Hereditary cancer syndromes are genetic conditions that increase an individual’s risk for multiple cancer types, often due to mutations that affect critical cellular processes such as DNA repair and cell cycle regulation. Skin cancers, including malignant melanoma (MM), basal cell carcinoma (BCC), squamous cell carcinoma (SCC), and related precancerous lesions may be underrecognized in some hereditary cancer syndromes, as suggested by underlying biological mechanisms and their underreporting in studies.

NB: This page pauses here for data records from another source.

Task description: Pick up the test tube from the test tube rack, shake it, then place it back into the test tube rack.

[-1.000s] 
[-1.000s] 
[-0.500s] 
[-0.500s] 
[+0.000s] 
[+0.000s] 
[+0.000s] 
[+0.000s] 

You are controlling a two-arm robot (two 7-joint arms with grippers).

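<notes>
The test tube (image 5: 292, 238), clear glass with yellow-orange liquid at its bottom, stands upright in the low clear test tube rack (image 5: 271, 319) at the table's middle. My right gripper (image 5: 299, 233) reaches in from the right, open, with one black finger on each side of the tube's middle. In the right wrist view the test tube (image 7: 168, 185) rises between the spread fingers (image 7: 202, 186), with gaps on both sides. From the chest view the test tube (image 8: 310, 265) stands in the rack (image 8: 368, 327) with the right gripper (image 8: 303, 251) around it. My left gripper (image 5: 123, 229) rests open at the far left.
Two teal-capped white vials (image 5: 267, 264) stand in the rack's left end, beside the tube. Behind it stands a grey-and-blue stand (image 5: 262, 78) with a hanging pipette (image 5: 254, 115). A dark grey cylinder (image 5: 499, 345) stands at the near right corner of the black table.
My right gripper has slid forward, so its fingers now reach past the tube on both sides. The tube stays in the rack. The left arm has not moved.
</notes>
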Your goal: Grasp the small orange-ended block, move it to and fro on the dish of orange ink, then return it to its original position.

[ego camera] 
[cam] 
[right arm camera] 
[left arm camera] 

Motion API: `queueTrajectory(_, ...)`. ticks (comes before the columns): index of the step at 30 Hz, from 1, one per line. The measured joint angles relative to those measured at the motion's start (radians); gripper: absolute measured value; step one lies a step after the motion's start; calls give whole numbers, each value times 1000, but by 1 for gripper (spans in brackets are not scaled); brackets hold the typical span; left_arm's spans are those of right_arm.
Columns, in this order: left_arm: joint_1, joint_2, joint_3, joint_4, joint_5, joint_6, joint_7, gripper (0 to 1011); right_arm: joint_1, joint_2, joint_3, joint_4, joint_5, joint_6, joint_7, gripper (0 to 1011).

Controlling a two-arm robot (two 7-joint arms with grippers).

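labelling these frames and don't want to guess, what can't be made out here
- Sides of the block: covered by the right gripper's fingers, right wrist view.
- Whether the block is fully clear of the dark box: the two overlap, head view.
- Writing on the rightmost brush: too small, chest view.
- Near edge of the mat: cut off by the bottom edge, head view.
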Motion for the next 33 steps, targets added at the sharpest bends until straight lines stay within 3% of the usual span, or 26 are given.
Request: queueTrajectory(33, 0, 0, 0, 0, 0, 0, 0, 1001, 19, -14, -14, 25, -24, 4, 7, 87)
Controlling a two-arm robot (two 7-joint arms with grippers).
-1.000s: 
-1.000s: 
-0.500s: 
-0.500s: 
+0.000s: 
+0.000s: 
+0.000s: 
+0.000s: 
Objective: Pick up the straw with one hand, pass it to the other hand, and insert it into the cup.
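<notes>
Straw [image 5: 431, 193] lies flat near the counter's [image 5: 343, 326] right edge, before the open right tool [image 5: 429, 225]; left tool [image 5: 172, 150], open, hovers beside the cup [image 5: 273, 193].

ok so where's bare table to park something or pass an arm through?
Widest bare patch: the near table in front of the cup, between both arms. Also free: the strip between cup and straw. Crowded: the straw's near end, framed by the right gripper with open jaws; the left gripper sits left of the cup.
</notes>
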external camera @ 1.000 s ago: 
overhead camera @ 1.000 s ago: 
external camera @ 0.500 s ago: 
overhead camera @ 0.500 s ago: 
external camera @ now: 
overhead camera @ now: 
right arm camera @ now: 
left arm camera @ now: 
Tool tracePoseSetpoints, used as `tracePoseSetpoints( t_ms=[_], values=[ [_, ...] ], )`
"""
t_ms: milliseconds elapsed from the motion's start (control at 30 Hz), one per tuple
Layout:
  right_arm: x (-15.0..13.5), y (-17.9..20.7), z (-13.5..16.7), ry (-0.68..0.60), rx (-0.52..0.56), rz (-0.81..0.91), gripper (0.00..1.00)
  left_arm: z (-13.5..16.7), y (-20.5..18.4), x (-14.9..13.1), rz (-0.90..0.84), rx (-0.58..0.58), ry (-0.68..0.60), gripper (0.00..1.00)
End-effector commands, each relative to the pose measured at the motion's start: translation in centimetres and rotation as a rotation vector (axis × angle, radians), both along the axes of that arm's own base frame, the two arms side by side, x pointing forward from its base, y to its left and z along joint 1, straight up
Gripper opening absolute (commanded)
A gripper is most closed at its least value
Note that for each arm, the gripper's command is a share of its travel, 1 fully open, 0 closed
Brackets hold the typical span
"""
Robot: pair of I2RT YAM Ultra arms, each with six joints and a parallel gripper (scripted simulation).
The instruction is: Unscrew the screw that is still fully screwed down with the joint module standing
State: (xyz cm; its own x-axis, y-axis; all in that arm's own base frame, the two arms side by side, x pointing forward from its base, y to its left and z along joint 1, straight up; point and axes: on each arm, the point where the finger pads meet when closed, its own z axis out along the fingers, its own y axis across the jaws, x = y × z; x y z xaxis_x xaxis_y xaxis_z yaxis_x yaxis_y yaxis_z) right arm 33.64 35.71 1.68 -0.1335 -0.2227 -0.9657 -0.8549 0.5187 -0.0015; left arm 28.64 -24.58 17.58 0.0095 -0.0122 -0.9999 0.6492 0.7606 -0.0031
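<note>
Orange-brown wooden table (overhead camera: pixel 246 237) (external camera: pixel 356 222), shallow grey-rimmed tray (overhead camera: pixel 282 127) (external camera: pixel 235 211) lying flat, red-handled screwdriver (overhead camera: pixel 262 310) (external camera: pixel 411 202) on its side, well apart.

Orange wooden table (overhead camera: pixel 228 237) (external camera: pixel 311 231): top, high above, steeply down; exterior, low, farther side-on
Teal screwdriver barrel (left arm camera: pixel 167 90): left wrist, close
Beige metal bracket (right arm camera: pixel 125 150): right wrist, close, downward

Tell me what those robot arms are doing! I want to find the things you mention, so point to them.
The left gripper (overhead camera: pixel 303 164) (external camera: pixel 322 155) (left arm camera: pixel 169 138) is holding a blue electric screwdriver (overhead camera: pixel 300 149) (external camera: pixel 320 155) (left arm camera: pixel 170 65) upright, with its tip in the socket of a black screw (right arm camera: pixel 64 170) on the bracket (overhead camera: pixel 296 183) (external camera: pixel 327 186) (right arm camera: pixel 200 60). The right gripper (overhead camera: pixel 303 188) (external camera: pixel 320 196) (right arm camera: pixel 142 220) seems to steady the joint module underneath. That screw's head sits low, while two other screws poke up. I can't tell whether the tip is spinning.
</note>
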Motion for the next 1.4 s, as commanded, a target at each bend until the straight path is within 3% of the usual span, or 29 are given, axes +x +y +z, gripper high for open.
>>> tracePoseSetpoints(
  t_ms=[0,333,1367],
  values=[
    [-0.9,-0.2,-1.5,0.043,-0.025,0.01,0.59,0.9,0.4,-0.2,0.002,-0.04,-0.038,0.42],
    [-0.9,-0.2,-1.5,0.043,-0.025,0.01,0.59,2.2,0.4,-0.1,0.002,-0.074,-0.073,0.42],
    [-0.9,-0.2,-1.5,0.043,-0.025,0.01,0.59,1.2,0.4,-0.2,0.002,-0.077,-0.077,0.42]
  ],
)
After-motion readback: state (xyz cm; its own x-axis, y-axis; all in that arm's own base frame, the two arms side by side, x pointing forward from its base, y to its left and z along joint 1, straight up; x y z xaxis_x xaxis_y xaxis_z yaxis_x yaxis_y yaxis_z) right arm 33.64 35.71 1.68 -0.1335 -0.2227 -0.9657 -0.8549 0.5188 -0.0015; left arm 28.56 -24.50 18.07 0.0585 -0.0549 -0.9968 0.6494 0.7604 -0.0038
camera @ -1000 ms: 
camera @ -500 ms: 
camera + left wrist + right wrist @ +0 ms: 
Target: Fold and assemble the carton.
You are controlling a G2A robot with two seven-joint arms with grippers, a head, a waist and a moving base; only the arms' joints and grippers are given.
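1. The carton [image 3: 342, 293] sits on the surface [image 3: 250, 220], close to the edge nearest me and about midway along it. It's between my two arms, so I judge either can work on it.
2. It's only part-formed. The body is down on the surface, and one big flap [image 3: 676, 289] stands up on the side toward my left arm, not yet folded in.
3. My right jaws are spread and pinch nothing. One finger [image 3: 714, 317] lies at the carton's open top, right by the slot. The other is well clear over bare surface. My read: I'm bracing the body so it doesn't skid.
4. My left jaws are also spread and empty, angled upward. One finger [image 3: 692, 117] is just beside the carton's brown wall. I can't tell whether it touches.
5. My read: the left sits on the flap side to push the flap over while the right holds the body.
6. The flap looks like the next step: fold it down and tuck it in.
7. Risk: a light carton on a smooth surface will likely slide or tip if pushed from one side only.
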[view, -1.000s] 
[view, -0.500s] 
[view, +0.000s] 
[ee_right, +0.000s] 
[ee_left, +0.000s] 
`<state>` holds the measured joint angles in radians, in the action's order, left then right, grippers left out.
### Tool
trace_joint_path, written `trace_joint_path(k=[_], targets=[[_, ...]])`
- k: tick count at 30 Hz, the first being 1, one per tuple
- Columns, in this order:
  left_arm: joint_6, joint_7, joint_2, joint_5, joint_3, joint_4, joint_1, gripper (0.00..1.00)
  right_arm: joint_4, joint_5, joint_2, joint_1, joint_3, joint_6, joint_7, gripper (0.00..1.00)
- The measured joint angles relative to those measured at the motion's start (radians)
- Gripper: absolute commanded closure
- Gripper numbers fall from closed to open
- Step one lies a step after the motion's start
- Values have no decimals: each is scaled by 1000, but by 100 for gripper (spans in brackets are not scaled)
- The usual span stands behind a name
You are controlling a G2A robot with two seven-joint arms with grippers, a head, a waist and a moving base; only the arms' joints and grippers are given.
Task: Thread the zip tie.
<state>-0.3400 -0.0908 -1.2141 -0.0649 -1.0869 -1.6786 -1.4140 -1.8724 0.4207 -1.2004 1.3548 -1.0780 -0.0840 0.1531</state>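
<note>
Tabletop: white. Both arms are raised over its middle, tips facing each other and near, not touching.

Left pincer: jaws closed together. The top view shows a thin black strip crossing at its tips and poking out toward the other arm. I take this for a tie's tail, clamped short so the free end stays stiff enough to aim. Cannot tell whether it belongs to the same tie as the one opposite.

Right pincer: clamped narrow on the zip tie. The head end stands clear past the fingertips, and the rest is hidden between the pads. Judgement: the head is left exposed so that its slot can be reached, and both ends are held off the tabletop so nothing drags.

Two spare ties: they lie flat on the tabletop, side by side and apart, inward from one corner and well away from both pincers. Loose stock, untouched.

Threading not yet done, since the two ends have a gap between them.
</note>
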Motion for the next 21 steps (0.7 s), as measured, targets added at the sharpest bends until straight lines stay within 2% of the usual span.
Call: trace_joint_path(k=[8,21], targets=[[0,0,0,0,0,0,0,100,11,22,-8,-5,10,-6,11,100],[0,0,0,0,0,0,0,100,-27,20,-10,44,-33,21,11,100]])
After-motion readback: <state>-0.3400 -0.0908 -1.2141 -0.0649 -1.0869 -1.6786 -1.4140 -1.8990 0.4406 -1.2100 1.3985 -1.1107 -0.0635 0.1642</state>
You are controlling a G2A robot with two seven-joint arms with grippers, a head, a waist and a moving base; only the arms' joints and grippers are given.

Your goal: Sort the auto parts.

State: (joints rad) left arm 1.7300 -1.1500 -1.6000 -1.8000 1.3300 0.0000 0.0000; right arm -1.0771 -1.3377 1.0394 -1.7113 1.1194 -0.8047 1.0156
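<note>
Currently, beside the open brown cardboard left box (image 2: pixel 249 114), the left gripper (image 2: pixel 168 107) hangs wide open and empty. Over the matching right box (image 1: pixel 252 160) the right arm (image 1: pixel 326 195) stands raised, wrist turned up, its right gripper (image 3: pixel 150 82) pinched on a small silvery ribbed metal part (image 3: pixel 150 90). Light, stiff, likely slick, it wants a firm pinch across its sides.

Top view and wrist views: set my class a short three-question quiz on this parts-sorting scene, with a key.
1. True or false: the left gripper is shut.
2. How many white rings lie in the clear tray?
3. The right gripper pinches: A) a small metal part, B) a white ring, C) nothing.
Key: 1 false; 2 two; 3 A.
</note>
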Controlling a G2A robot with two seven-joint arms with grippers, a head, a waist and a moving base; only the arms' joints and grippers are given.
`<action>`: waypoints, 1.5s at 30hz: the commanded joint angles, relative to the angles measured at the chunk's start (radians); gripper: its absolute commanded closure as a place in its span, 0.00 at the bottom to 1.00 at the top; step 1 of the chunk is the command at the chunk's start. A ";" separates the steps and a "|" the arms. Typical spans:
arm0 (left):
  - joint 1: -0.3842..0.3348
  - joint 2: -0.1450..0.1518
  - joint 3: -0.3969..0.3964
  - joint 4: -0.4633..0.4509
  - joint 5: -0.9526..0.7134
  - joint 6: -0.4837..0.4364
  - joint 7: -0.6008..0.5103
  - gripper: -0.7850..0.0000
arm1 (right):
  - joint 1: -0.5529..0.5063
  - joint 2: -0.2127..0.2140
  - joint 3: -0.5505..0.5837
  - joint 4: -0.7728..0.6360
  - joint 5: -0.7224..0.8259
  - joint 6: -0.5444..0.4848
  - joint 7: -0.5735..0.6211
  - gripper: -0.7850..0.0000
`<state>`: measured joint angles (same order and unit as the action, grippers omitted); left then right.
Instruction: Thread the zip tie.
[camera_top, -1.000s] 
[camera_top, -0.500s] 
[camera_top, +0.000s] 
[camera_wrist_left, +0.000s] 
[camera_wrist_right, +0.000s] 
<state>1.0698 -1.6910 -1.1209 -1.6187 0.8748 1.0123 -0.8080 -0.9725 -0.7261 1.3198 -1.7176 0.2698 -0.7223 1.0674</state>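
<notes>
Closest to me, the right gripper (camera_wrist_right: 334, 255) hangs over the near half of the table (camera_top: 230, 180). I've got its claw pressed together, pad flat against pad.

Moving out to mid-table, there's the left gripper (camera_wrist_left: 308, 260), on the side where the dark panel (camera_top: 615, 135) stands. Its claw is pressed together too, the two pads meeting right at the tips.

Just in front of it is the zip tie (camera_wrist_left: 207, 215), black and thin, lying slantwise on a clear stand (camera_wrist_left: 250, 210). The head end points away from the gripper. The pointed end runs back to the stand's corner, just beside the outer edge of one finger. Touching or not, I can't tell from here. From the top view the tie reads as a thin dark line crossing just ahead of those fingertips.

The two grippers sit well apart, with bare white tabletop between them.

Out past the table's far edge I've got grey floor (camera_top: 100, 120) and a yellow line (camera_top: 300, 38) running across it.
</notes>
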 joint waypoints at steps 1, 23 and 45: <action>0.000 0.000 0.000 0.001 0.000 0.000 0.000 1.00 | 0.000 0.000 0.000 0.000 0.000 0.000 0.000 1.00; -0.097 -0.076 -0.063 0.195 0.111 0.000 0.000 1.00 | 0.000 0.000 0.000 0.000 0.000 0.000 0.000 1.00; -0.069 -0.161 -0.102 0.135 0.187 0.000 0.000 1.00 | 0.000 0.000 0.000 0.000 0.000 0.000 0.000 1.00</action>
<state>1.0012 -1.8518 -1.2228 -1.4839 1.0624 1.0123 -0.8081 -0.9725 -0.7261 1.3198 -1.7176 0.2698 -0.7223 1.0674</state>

In this narrative review, we examine the skin cancer risks associated with the most prevalent hereditary cancer syndromes, including Li-Fraumeni syndrome (LFS), Lynch syndrome (LS), hereditary breast and ovarian cancer syndrome (HBOC), ATM-associated hereditary cancer syndrome, CHEK2-associated hereditary cancer syndrome, BRIP1-associated cancer predisposition, and hereditary leiomyomatosis and renal cell carcinoma (HLRCC). This review consolidates existing evidence and suggests that mixed cancer syndromes, especially LFS, LS, and HBOC but also pathogenic ATM and CHEK2 variants may predispose individuals to skin cancers, warranting tailored screening and preventive measures. On the basis of emerging evidence, we recommend dermatologic evaluation and individualized UV protection strategies for patients with reviewed hereditary cancer syndromes to reduce skin cancer risk and enhance early detection.